The approach taken by the Southern District of Illinois differs from the deferential approach taken by the D.C. Circuit Court of Appeals. The interpretation adopted by the D.C. Circuit Court of Appeals is that section 3730(c)(2)(A) “give[s] the government an unfettered right to dismiss an action” and renders the government’s decision to dismiss “unreviewable.” Swift v. United States, 355 U.S. App. D.C. 59, 318 F.3d 250, 252 (2003).  Under the standard set forth in Swift v. United States, “the function of a hearing when the relator requests one is simply to give the relator a formal opportunity to convince the government not to end the case.”  Id. at 253. The Fifth Circuit Court of Appeals and the Eighth Circuit Court of Appeals have made similar holdings regarding the government’s unlimited discretion to dismiss qui tam actions. See Riley v. St. Luke's Episcopal Hospital, 252 F.3d 749 (5th Cir. 2001); United States ex rel. Rodgers v. Arkansas, 154 F.3d 865 (8th Cir. 1998).

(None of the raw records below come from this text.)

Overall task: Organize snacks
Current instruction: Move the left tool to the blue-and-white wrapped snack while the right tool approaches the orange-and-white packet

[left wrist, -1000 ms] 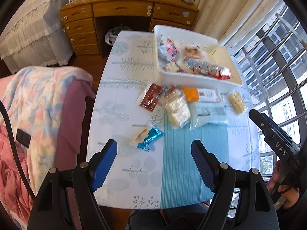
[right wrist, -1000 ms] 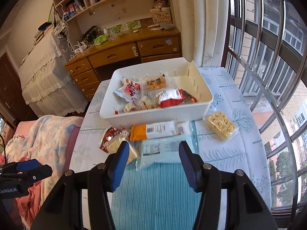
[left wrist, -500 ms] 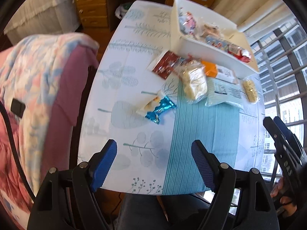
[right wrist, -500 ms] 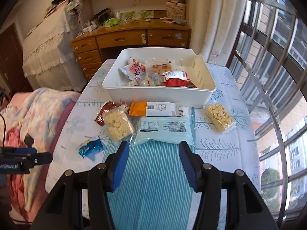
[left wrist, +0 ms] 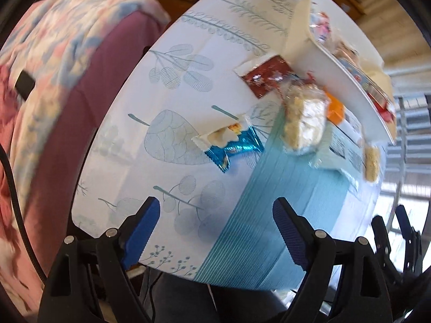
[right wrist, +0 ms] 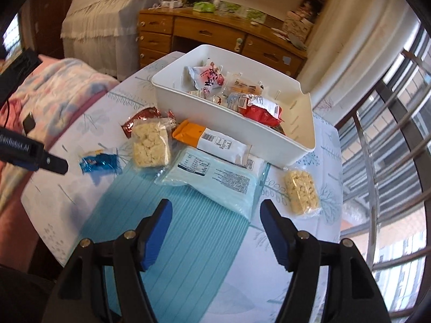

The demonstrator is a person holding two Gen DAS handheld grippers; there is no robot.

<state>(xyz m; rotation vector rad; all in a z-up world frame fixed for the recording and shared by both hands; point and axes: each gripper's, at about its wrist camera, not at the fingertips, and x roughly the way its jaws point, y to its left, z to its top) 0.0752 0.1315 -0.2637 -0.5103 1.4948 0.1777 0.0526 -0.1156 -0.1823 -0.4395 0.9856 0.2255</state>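
Note:
A white bin [right wrist: 237,123] with several snack packs stands at the far side of the table; it also shows in the left wrist view [left wrist: 339,64]. In front of it lie a blue-and-white wrapper [left wrist: 231,141] [right wrist: 101,162], a clear pack of pale puffs [left wrist: 304,119] [right wrist: 150,142], a dark red pack [left wrist: 266,76] [right wrist: 138,118], an orange-and-white pack [right wrist: 210,138], a pale blue flat pack [right wrist: 215,175] and a second puff pack [right wrist: 301,191]. My left gripper [left wrist: 215,226] is open and empty above the near table edge. My right gripper [right wrist: 215,228] is open and empty, just short of the pale blue pack.
The table wears a leaf-print cloth with a teal striped runner [right wrist: 175,237]. A chair draped in a pink floral blanket [left wrist: 54,80] stands at the left. A wooden desk [right wrist: 215,35] is behind the table and window bars [right wrist: 382,140] are at the right.
Both grippers have swung left and tilted. The left one has dropped closer to the table and the blue wrapper. Both stay open and no snack has moved.

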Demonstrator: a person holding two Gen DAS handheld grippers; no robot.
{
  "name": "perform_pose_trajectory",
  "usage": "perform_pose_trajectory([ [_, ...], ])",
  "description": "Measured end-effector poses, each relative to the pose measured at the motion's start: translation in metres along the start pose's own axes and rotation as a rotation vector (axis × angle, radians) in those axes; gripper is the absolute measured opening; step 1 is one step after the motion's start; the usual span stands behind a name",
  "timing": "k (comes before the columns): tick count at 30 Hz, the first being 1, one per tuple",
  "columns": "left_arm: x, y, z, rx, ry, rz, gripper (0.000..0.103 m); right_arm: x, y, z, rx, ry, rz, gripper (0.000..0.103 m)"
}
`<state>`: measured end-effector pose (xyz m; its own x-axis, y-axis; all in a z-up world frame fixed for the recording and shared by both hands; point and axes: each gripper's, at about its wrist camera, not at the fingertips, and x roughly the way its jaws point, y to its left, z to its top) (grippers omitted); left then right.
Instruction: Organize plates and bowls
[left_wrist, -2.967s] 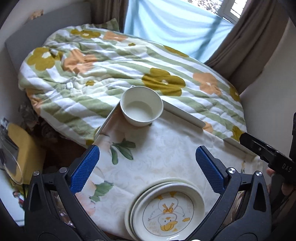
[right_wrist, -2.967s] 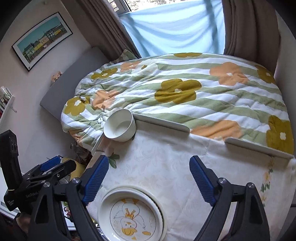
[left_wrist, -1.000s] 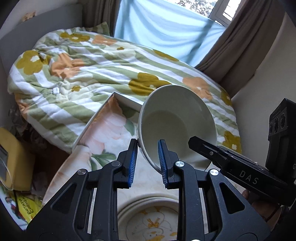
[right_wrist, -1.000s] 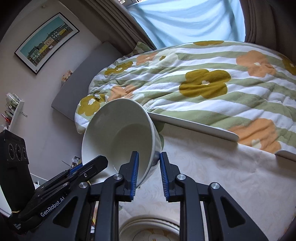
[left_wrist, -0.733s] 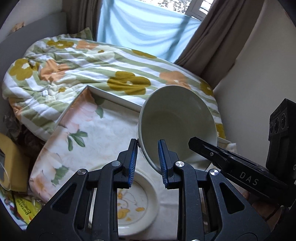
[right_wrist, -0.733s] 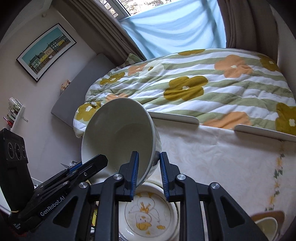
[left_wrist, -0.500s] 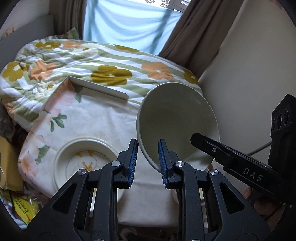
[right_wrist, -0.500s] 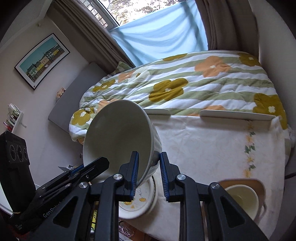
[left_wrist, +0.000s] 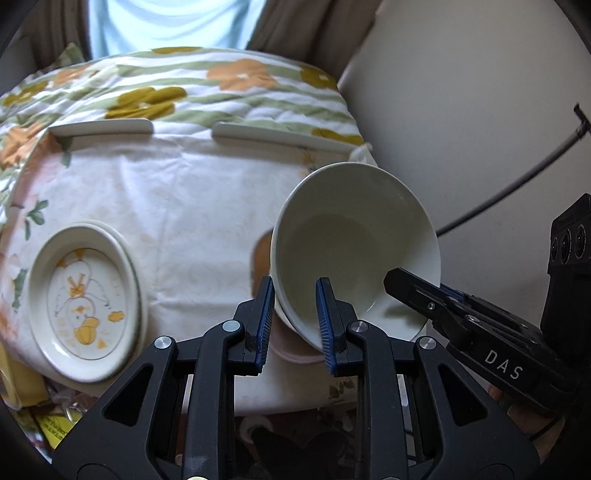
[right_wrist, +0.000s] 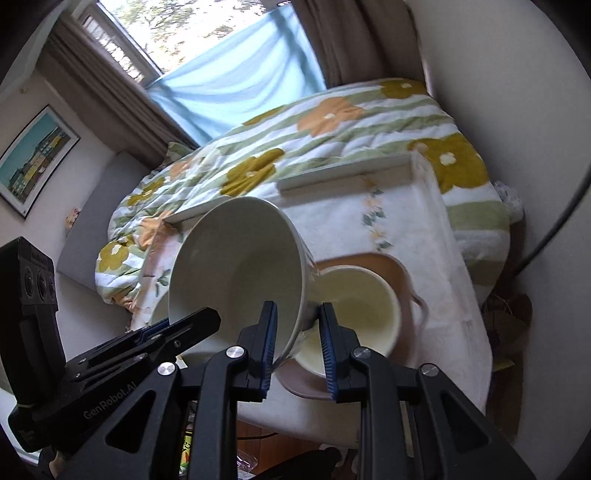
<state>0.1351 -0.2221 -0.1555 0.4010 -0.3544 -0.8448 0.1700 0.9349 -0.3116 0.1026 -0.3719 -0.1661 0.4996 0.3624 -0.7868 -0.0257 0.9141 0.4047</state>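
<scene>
Both grippers have hold of one white bowl (left_wrist: 354, 243), each clamped on its rim from opposite sides: the left gripper (left_wrist: 294, 321) pinches the near edge between its blue pads, and the right gripper (right_wrist: 298, 341) does the same on the other side, its black fingers also showing at the right of the left view. The bowl is tipped steeply, mouth toward the cameras, and there is nothing in it. It hangs in the air above the right end of the table (left_wrist: 192, 192), which is covered by a pale flowered cloth. Right under and just beyond it, in the right view, a second bowl (right_wrist: 354, 310), cream inside and likewise bare, sits upright on a brownish tray (right_wrist: 400, 273) with a small handle at its side; the held bowl's lower wall overlaps that bowl's rim from this angle, and I cannot tell whether they touch. Well apart, at the left end of the table, lies a stack of plates (left_wrist: 85, 299), the top one printed with a yellow duck and holding nothing. Behind the table spreads a striped quilt (right_wrist: 332, 122) with orange and mustard flowers, and a blue curtain (right_wrist: 236, 85) hangs at the window.
</scene>
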Motion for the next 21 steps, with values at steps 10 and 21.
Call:
perform_pose_trajectory([
  [10, 0.05, -0.013, -0.003, 0.059, 0.137, 0.028, 0.02, 0.027, -0.04, -0.01, 0.093, 0.078, -0.033, 0.021],
  [21, 0.083, -0.016, 0.002, 0.1, 0.204, 0.099, 0.02, 0.046, -0.045, -0.017, 0.074, 0.11, -0.075, 0.021],
])
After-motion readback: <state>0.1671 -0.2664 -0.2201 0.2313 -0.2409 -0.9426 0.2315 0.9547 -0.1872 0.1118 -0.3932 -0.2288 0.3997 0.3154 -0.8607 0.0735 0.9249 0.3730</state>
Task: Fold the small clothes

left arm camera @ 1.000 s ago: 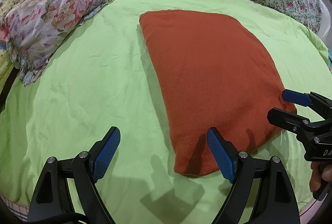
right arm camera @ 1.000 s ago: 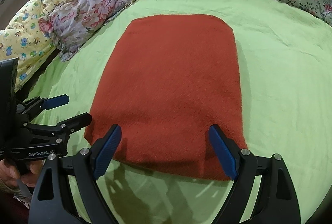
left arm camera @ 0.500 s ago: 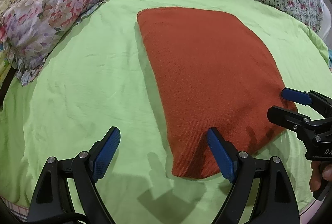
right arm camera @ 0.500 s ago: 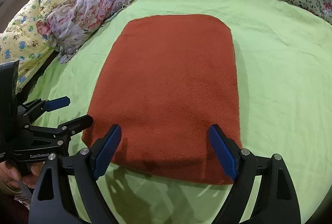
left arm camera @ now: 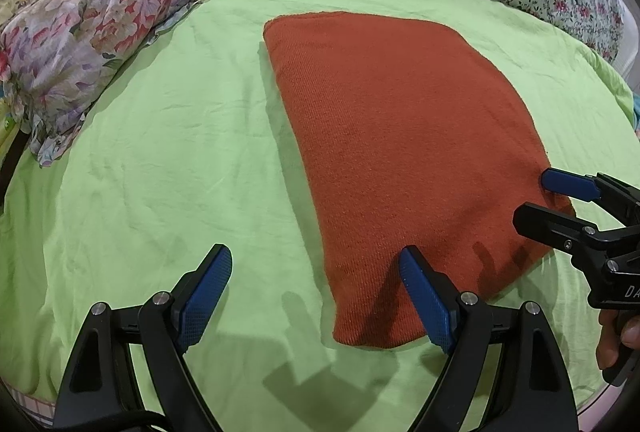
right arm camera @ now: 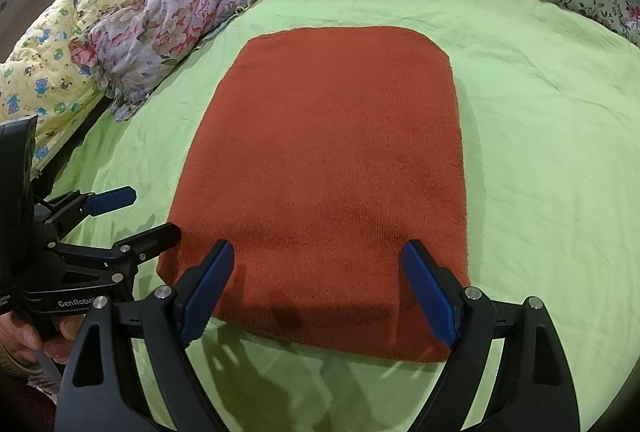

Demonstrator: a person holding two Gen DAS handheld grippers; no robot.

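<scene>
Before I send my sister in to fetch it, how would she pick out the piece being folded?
Find the bed with the lime-green sheet. In its middle lies the rust-orange knit cloth, folded into a flat rectangle. Unlike the crumpled floral fabric at the sheet's far left edge, it is plain, one colour and smooth.

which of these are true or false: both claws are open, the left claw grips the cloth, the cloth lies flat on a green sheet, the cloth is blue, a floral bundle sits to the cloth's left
1. Both claws are open. True: the left claw and right claw each have their fingers spread wide.
2. The left claw grips the cloth. False: nothing is between its fingers; only its right finger is over the cloth's near corner.
3. The cloth lies flat on a green sheet. True.
4. The cloth is blue. False: it is rust orange; only the finger pads are blue.
5. A floral bundle sits to the cloth's left. True: it is crumpled at the sheet's left edge, apart from the cloth.
</scene>
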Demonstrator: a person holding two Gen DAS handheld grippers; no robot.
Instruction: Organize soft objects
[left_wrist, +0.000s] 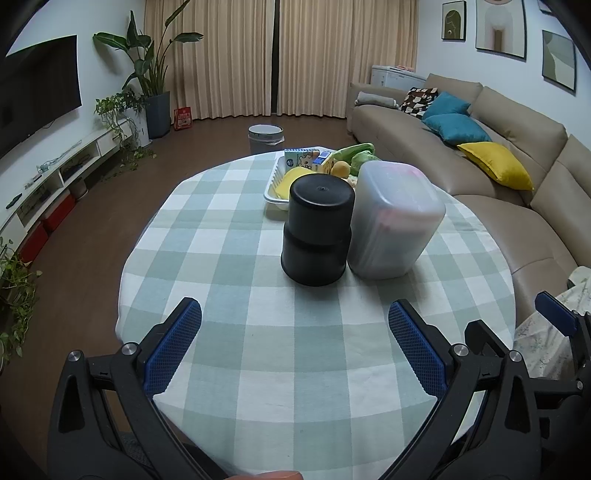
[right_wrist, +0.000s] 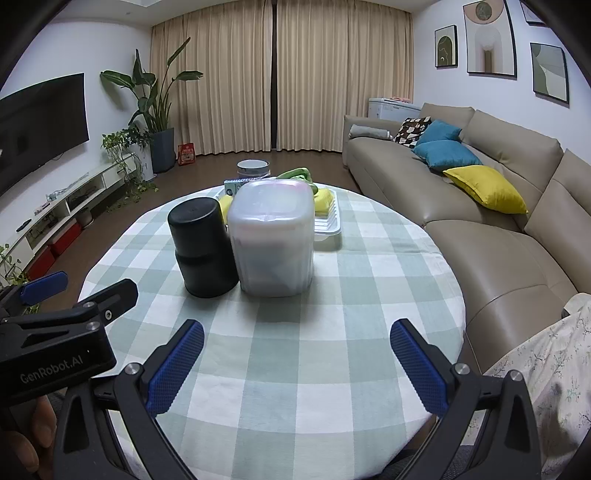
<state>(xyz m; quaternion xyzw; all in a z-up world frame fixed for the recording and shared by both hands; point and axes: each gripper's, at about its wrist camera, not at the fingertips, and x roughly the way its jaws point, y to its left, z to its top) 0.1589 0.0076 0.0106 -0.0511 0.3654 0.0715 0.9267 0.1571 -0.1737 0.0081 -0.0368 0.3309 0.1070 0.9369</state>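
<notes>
A black cylindrical container (left_wrist: 317, 229) stands upside down mid-table, touching a frosted translucent bin (left_wrist: 395, 218), also upside down, to its right. Behind them a white tray (left_wrist: 275, 194) holds soft items: yellow pieces, a green plush, an orange ball and a small booklet, partly hidden. In the right wrist view the black container (right_wrist: 203, 247), the bin (right_wrist: 271, 236) and the tray (right_wrist: 328, 225) show again. My left gripper (left_wrist: 295, 347) is open and empty near the table's front. My right gripper (right_wrist: 297, 365) is open and empty beside it, to the right.
The round table (left_wrist: 229, 295) has a green-and-white checked cloth. A beige sofa (left_wrist: 498, 192) with blue and yellow cushions runs along the right. A grey bucket (left_wrist: 266, 138) stands on the floor behind the table. A TV unit and plants line the left wall.
</notes>
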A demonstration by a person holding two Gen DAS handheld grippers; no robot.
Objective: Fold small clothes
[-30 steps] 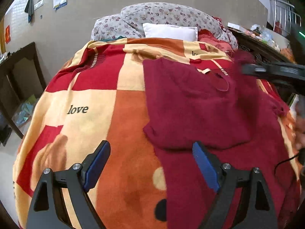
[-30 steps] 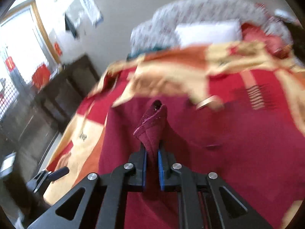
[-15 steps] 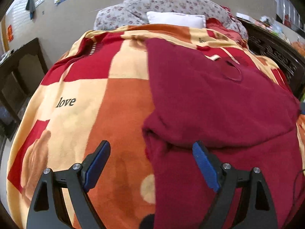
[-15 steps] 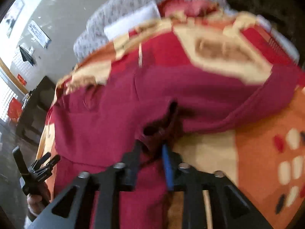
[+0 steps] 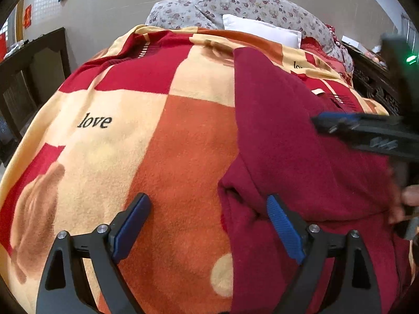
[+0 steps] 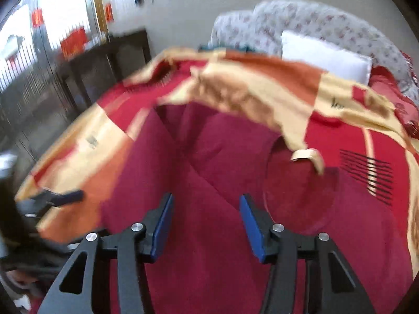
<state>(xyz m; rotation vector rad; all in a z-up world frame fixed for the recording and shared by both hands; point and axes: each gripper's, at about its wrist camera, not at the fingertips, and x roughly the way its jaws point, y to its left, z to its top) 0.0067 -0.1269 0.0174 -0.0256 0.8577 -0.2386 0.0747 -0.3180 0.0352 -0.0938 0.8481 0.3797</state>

The government has appealed the decision made by the Court in the Southern District of Illinois in United States ex rel. CIMZNHCA, LLC v. UCB, Inc. and continues to pursue its efforts to dismiss qui tam actions. The government’s efforts in United States ex rel. CIMZNHCA, LLC v. UCB, Inc. are a continuation of the objectives expressed by the government in the Granston Memo. If the Seventh Circuit Court of Appeals affirms the decision of the Southern District of Illinois, the government will be required to conduct investigations of each qui tam action it intends to dismiss in order to achieve those objectives.